At 12:24 PM 2/9/2004, you wrote:
Do you honestly think that any IT manager is going to be successful getting an entire company to dump Outlook/Exchange and stop using anti-virus software? Do you have an example (within the North American area of interest to NANOG members) where this has actually happened?

IMHO, if you can convince an Outlook/Exchange using company to dump MS for email, you can convince them to dump MS/Windoze OSs entirely, which is a much more complete way to solve this problem.

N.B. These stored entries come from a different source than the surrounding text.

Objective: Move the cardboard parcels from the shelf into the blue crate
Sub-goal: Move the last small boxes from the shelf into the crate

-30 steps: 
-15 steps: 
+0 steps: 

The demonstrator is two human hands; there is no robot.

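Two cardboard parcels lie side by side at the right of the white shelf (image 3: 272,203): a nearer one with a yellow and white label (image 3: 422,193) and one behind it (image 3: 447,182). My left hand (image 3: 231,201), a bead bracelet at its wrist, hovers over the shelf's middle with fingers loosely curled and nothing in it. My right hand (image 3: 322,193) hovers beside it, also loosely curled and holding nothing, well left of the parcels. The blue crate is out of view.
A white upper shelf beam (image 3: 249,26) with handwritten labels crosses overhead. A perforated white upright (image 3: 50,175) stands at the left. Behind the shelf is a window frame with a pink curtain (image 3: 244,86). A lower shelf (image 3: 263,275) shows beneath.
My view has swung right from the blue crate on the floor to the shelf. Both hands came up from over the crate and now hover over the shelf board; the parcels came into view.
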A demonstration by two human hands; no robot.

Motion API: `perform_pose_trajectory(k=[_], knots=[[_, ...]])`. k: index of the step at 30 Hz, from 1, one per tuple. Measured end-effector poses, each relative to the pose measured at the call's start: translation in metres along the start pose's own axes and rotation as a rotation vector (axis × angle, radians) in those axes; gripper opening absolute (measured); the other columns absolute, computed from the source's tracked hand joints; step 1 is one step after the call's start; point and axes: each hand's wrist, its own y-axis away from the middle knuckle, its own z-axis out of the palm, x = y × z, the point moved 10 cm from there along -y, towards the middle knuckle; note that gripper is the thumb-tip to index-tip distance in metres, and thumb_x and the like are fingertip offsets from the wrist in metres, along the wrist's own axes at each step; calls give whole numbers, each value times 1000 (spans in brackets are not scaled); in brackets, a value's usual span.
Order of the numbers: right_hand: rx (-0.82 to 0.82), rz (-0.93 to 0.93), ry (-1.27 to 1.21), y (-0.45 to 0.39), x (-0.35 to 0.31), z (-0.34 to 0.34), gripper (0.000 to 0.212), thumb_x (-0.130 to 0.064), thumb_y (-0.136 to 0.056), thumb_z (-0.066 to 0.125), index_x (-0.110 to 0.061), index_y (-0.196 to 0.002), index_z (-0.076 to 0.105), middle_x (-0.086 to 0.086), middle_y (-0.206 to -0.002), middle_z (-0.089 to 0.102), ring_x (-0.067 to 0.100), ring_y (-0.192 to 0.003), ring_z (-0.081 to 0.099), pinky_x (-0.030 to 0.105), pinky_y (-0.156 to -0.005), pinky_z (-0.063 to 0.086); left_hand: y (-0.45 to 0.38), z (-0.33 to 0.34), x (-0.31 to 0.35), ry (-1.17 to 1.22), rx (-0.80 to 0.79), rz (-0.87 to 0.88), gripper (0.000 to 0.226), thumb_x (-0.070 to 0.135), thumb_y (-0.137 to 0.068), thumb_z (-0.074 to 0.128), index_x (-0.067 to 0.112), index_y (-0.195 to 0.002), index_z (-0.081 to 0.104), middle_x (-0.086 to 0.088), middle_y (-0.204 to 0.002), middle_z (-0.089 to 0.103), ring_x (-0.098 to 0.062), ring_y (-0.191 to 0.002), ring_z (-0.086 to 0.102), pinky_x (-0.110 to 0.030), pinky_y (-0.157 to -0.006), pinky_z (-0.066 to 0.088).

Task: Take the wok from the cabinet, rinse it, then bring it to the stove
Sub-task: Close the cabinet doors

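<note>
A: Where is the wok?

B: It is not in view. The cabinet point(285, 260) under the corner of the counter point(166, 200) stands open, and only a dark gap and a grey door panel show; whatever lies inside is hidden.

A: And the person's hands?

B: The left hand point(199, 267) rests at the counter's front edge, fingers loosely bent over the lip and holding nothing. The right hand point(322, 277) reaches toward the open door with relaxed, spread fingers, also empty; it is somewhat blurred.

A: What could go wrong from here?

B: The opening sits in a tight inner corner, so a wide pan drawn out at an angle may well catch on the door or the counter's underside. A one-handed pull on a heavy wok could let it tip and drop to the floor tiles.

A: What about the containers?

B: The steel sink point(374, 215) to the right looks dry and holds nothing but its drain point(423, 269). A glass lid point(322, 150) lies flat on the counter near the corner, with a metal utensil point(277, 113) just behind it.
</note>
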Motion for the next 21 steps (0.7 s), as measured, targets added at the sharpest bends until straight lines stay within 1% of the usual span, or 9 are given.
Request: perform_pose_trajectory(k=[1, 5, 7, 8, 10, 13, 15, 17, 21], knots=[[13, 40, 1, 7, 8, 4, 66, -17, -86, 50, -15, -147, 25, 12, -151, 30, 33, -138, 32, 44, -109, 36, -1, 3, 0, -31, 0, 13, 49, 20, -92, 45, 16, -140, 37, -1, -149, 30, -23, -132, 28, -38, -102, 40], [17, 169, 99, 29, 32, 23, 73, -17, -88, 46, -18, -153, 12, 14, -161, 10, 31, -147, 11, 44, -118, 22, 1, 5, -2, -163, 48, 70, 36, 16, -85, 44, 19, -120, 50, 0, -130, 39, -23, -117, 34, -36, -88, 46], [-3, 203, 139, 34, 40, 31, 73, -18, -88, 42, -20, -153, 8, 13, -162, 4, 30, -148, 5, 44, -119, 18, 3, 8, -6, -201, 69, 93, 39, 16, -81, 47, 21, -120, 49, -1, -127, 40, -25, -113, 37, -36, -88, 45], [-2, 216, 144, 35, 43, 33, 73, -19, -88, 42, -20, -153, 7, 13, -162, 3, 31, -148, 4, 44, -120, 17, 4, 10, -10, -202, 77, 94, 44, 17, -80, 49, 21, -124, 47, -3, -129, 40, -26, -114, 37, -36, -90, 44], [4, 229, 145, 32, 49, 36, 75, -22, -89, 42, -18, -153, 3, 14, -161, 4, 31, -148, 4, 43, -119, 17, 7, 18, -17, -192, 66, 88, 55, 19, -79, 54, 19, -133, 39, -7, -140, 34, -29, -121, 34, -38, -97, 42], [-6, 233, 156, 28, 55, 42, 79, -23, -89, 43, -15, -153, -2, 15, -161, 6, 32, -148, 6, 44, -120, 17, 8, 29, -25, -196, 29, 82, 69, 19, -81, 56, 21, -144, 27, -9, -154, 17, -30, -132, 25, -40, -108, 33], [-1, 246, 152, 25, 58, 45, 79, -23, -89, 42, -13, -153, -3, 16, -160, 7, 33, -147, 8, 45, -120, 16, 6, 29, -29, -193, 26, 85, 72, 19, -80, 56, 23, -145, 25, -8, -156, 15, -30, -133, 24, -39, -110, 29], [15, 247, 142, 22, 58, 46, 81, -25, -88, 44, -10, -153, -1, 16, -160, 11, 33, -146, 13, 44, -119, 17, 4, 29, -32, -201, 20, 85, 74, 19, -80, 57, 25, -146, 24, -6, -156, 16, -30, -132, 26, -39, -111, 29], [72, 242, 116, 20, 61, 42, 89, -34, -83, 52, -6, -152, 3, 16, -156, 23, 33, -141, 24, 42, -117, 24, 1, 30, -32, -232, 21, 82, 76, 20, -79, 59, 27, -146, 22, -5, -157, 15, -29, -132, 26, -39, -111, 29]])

I have been using Eudora for Windows since v1.3. I am now using 6.011. It works flawlessly and I have all my email for the past 10 years (3+GB in 100s of mailboxes). This is our corporate standard for email. We turn off inline images, MS's HTML viewer and we don't allow automatic html downloads and we don't allow executable HTML content. We strip all useless executables on the mail server (com,exe,vbs,scr,shs,js, etc.) and all other attachments are renamed so they must be renamed THEN opened. We have mail server AV (AVAST - no bogus infected message replies) and desktop/server AV (Norton AV Corp Ed) on all workstations. We have never had a single virus or worm infection since 1995. I banned Outlook years ago. However, as we grow and as Outlook adds more and more features, I am getting lots of pressure to allow it. I allowed a few people to use it for calendaring and task management (One-note) and they LOVE it and want to use it for everything. I am VERY hesitant to allow this. I have been focused on security for 10+ years. I am an engineer and I am also CEO of the company and even I am wondering if it might make sense to allow use of Outlook for email at this point. Microsoft has made a lot of progress with Office XP and most features which caused problems in the past are off by default - until the next exploit of course. :( Oulook simply has the features and the usability that people want. As much as you may hate Microsoft for making security an afterthought, their software is powerful, feature-rich and VERY intuitive for people to use. So I guess my point is that after years of resistance to Outlook, even I am reconsidering due to high user demand and a void in the market for a robust group calendaring and task management application. Does anyone have any pointers for me. Something that fills the organizations needs and that will work with Eudora? Please help me resist the siren song of Outlook 2003.